Ada pepatah bahasa Tiongkok yang berbunyi "If the lips is gone, the teeth is cold"Â (Bila tidak ada bibir, maka gigi akan kedinginan). Ini artinya adalah bahwa bibir dan gigi adalah dua hal yang tidak terpisahkan dan membutuhkan satu sama lain.
"Saya merasa Australia-Indonesia seperti itu."
Perbaikan
Ketika ditanya hal yang patut diperbaiki di Indonesia untuk bisa menarik warga Indonesia yang sekarang bekerja di luar negeri kembali pulang ke Tanah Air, Alexander mengatakan "Banyak orang mungkin bilang yang perlu diperbaiki adalah insentif keuangan".

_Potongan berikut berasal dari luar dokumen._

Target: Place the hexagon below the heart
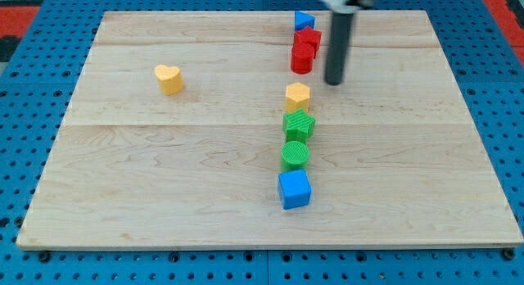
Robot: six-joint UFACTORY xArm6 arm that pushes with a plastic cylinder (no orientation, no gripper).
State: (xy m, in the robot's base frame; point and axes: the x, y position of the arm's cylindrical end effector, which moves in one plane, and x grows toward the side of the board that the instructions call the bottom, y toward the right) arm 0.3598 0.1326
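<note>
the arm carries no claw, only a dark rod, so there is no open or closed state to report. its tip [334, 82] rests on the wooden board [164, 187] near the top edge, right of centre, just beside the red blocks [304, 51] and apart from them. a blue block [304, 21] sits at the top edge above the red ones.

the yellow hexagon [298, 96] lies below and left of the tip, at the head of a column running toward the bottom edge: green star-like block [299, 124], green round block [295, 154], blue cube [294, 189]. the yellow heart [169, 79] stands well apart, toward the left edge.

step in hand, by judgement: approach; the hexagon is not yet contacted. the next move calls for placing the tip on the hexagon's right side and pushing it toward the left edge, ending below the heart, without disturbing the green star-like block touching or nearly touching it.
</note>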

"Tapi menurut saya ini bukan yang utama. Banyak orang yang terutama sudah berpendidikan tinggi merasa tidak dihargai atau tidak bisa berkarya secara maksimal di Indonesia."
Menurutnya, ada dua hal yang menjadi penghalang.
"Pertama, birokrasi: Terlalu sering peraturan di Indonesia sangat menjelimet dan berliku-liku dan dengan adanya banyak korupsi yang membuat orang susah bekerja dengan baik. Presiden Jokowi pernah mengatakan hal itu. Yang kedua adalah kondisi sosial politik yang stabil."
"Tapi di lain pihak, juga banyak hal yang menarik warga Indonesia untuk pulang. Bagaimanapun Indonesia adalah Tanah Air saya."
"Apa pun yang sudah saya capai tidak terlepas dari pelajaran dan pengalaman (baik atau buruk) selama saya tumbuh di Indonesia. Terutama dengan adanya presiden Jokowi yang bagi saya dan saya yakin bagi banyak orang adalah inspirasi untuk kerja dan kerja dan terus bekerja untuk kebaikan kita semua."